Pada pengamatan 24 jam, hampir seluruh petridish telah ditumbuhi oleh koloni bakteri. Dalam petridish 1, bakteri tumbuh merata dalam media, dengan diameter koloni 4,1 cm berwarna putih agak bening. Pada petridish 2, koloni bakteri ukurannya lebih kecil daripada pada petridish 1 dengan diameter berkisar 2,6 cm berwarna putih agak bening. Sedangkan pada petridish 3, terdapat koloni bakteri dengan diameter 2,2 cm berwarna putih agak bening. Pada pengamatan dari atas tepi terlihat bentuk koloni mikroba berbentuk bulat lingkaran sedangkan pada permukaan samping berbentuk seperti setengah bola. Sedangkan pada pengamatan 48 jam, kita mendapatkan koloni mikroorganisme yang telah tumbuh menjadi lebih besar dari petridish 1, 2, dan 3, dengan diameter pada petridish 1 sebesar 8,9 cm, petridish 2 sebesar 5,6 cm, dan pada petridish 3 sebesar 4,2 cm. Pada petridish 3, koloni tersebut telah terisolasi dengan baik dibandingkan dengan petridish 1 dan 2, yang mikroorganismenya belum terisolasi dengan sempurna. Hal ini dikarenakan pengaruh pengenceran, terbukti dengan terlihatnya jarak antar koloni yang lebih jauh serta hanya terdapat sedikit koloni. Berbeda dengan petridish yang lain yang koloninya banyak meyebar pada petridish, sehingga pada petridish 3 ini sudah didapatkan koloni bakteri. Dari pengamatan mengenai ciri morfologinya, diketahui bentuk bakteri tersebut adalah bulat lonjong, dengan sebagian ada yang berlekuk-lekuk tidak beraturan dan berwarna putih kekuningan (putih tulang). Dengan demikian, bila dibandingkan antara ciri morfologi bakteri yang didapat dengan literatur, maka bakteri yang terisolasi pada cawan tuang lebih mengarah pada Thiobacillus harzianum yang merupakan bakteri gram positif.

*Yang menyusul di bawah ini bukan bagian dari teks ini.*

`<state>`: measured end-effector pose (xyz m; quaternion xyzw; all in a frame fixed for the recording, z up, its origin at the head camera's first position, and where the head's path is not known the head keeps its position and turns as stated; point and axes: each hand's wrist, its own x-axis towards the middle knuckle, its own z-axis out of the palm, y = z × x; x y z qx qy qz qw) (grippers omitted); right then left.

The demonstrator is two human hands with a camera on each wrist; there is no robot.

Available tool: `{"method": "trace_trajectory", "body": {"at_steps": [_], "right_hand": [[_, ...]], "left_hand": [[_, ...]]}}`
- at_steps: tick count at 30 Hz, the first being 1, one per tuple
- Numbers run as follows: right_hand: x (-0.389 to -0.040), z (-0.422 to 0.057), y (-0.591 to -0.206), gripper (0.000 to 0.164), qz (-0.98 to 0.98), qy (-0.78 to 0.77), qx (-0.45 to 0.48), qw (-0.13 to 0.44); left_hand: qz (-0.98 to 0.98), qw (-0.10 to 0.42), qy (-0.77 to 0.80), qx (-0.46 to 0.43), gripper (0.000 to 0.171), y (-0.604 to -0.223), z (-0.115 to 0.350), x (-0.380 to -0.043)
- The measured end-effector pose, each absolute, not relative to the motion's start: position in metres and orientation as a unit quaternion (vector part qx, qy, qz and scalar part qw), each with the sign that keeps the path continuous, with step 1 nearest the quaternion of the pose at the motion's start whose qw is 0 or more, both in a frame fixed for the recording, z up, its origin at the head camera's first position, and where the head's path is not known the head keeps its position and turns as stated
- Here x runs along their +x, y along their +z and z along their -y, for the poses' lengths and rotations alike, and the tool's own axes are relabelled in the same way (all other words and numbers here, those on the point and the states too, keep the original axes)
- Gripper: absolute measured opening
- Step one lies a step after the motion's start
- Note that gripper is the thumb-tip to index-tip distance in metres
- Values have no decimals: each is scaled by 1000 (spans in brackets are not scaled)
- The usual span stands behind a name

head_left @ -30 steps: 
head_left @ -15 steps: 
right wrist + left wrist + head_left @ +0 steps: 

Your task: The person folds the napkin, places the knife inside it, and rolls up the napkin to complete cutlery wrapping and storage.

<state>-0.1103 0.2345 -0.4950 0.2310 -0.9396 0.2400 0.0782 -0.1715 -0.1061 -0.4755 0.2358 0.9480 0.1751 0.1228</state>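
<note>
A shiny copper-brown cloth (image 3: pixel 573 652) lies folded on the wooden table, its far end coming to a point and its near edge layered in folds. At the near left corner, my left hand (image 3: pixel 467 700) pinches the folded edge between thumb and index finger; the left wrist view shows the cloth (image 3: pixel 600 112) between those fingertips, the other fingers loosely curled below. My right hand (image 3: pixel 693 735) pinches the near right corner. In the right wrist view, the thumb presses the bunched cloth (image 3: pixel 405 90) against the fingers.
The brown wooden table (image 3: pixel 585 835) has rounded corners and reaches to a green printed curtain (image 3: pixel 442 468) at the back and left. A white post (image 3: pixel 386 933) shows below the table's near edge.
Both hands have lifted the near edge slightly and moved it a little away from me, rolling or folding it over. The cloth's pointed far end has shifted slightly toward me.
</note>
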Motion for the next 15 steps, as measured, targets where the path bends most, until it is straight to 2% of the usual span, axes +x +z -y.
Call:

(Sri Sumarsih, 2003, halaman 24)

Gambar III.6 Hasil isolasi metode cawan tuang setelah 48 jamIII.2 Uji Biokimia (Uji Methyl-Red-Voges-Proskauer (MR-VP Test))Percobaan uji biokimia (uji methyl red Voges Proskauer (MR-VP Test)) ini adalah untuk mempelajari dihasilkan tidaknya asam organik atau asam campuran (metilen glikol) oleh suatu mikroorganisme. Dalam percobaan ini, asam organik yang dihasilkan adalah asetil metil karbinol (asetolin) yang diproduksi mikroorganisme. Dalam metode ini, digunakan 2 jenis indikator, yakni indikator methyl red dan juga indikator barrits reagen(campuran KOH dan naphtol). Sementara itu, mikroorganisme yang digunakan dalam uji MR-VP ini adalah jamur Rhizopus oligosporus. Untuk pengamatan selama 48 jam, sebelumnya larutan media kultur yang telah diinkubasi selama 24 jam terlebih dahulu dibagi menjadi 2 bagian(2 tabung reaksi). Sehingga 1 larutan dalam tabung reaksi dapat disimpan kembali di dalam inkubator untuk melakukan pengamatan selama selama 48 jam nantinya. Media kultur mikroorganisme yang digunakan dalam percobaan ini adalah MR-VP Broth. Media ini juga dikenal dengan media buffered peptone-glucose broth yang digunakan dalam reaksi uji MR-VP.(http://catalog.hardydiagnostics.com/)

III.2.1. Methyl Red Test

Methyl red merupakan indikator yang memiliki trayek pH dengan range 6,3 (kuning) sampai 4,2 (merah). Nama kimiawi dari methyl red adalah o-Carboxybenzene-azo-dimethylaniline(Svehla, 1979, halaman 54)Pengukuran keasaman yang dideteksi oleh indikator methyl red biasanya lebih rendah dari pada indikator lainnya (pada media kultur bakteri). Karena itu, untuk dapat terjadi perubahan warna, mikroba yang digunakan dalam uji MR-VP ini harus menghasilkan asam kuat dalam jumlah yang banyak. Asam yang dihasilkan berbentuk asam organik atau asam campuran (metilen glikol) dari proses fermentasi glukosa yang terkandung dalam medium MR-VP Broth. Saat indikator methyl red diberikan, jika muncul warna merah, maka hasil tes positif. Hal ini menunjukkan bahwa mikroba menghasilkan asam organik. Pertama-tama, hal yang dilakukan adalah meng-inokulasikan Rhizopus oligosporus ke dalam 2 tabung reaksi yang telah melalui proses sterilisasi pada autoclave yang berisikan 1/3 volume tabung reaksi dengan media kultur MR-VP. Kemudian, diberikan indikator methyl red setelah melalui proses inkubasi selama 24 jam dan 48 jam. Dari hasil percobaan yang telah dilakukan, didapatkan hasil negatif untuk uji methyl red yang dilakukan selama 24 jam, dan juga pada selang waktu 48 jam. Hal ini dapat dilihat dari gambar hasil pengamatan . Uji akan bersifat positif bila kaldu berwarna merah setelah penambahan reagensia methy red dan akan bersifat negatif bila kaldu MR-VP berubah warna menjadi kuning atau jingga setelah penambahan reagensia.(Direktorat Pembinaan SMK, 2013, halaman 89)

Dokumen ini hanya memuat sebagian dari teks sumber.